Une innovation controversée pour détecter les mineurs

Meta, la maison mère de Facebook et Instagram, a annoncé le déploiement d'un système d'intelligence artificielle capable d'analyser la structure osseuse des utilisateurs pour détecter les comptes de mineurs. Cette technologie, déjà testée sur Instagram, est désormais étendue à Facebook afin d'intensifier la lutte contre les faux profils et de renforcer la sécurité des jeunes utilisateurs.

Comment fonctionne ce système ?

L'outil utilise des algorithmes d'apprentissage automatique pour examiner les images de profil et identifier les caractéristiques osseuses typiques des adolescents. Bien que les détails techniques restent confidentiels, Meta affirme que cette méthode permet de distinguer plus précisément les utilisateurs de moins de 18 ans des adultes.

Une réponse aux critiques sur la protection des mineurs

Cette initiative s'inscrit dans le cadre des efforts de Meta pour améliorer la sécurité en ligne des jeunes. En 2023, l'entreprise avait déjà renforcé ses systèmes de détection des comptes de mineurs, notamment en utilisant des algorithmes pour analyser les comportements et les interactions. Cependant, cette nouvelle approche suscite des questions sur la vie privée et l'éthique de l'utilisation de données biométriques sans consentement explicite.

Réactions et enjeux éthiques

Les associations de défense des droits numériques ont réagi avec prudence.

« L'analyse biométrique sans consentement clair est une violation potentielle du droit à la vie privée », a déclaré un porte-parole de l'association La Quadrature du Net. « Meta doit justifier la nécessité et la proportionnalité de cette technologie. »

De son côté, Meta assure que les données biométriques ne sont pas stockées et que l'analyse est effectuée en temps réel, sans conservation des images.

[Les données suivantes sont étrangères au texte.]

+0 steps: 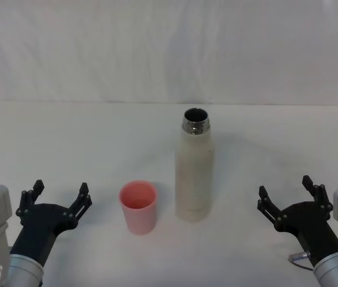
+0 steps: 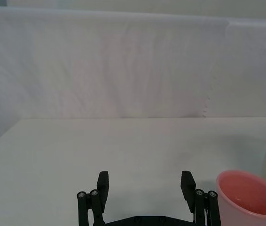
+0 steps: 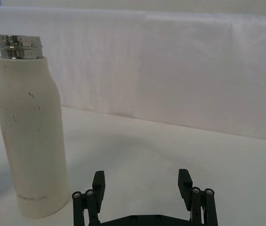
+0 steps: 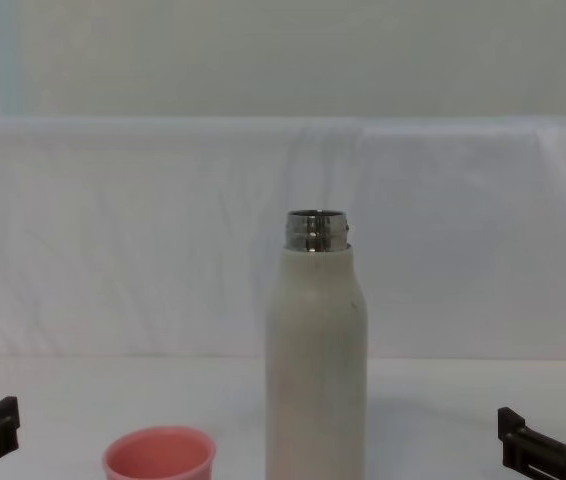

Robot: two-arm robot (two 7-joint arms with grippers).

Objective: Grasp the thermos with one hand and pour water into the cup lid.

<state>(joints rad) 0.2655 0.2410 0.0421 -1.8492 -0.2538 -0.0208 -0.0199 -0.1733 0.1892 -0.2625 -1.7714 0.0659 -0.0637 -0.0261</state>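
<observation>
White table (image 1: 67, 128): thermos (image 1: 194, 173) and cup lid (image 1: 138, 207) are set upright mid-table. Left claw (image 1: 60, 198) and right claw (image 1: 288, 200) are held wide at the near edge; the thermos is best gripped mid-body.

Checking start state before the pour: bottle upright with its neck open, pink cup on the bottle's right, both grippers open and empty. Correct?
One error: the pink cup stands on the left of the bottle, not its right, as the head view shows. The rest holds: the bottle is upright with its neck open, and the left gripper and right gripper are open and empty.
</observation>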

L'entreprise souligne également que cette mesure vise à protéger les mineurs des prédateurs en ligne et des contenus inappropriés.

Un déploiement progressif et des limites à considérer

Le système sera d'abord déployé aux États-Unis avant d'être étendu à d'autres régions. Cependant, plusieurs limites sont déjà identifiées :

  • Les algorithmes peuvent générer des erreurs, notamment pour les utilisateurs dont la structure osseuse est atypique.
  • Les personnes transgenres ou en transition peuvent être mal identifiées.
  • Les utilisateurs masquant leur visage (pour des raisons culturelles ou religieuses) pourraient être injustement ciblés.

Meta face aux défis de la modération automatisée

Cette annonce intervient alors que Meta est sous pression pour améliorer la modération de ses plateformes. En 2022, une étude avait révélé que Facebook et Instagram exposaient les jeunes à des contenus dangereux, comme des troubles alimentaires ou des discours de haine. Malgré les investissements dans l'IA, les critiques persistent quant à l'efficacité réelle de ces outils pour protéger les mineurs.

Pour l'instant, Meta n'a pas communiqué de calendrier précis pour le déploiement complet de cette technologie. Les utilisateurs peuvent cependant signaler eux-mêmes les comptes suspects via les outils de signalement existants.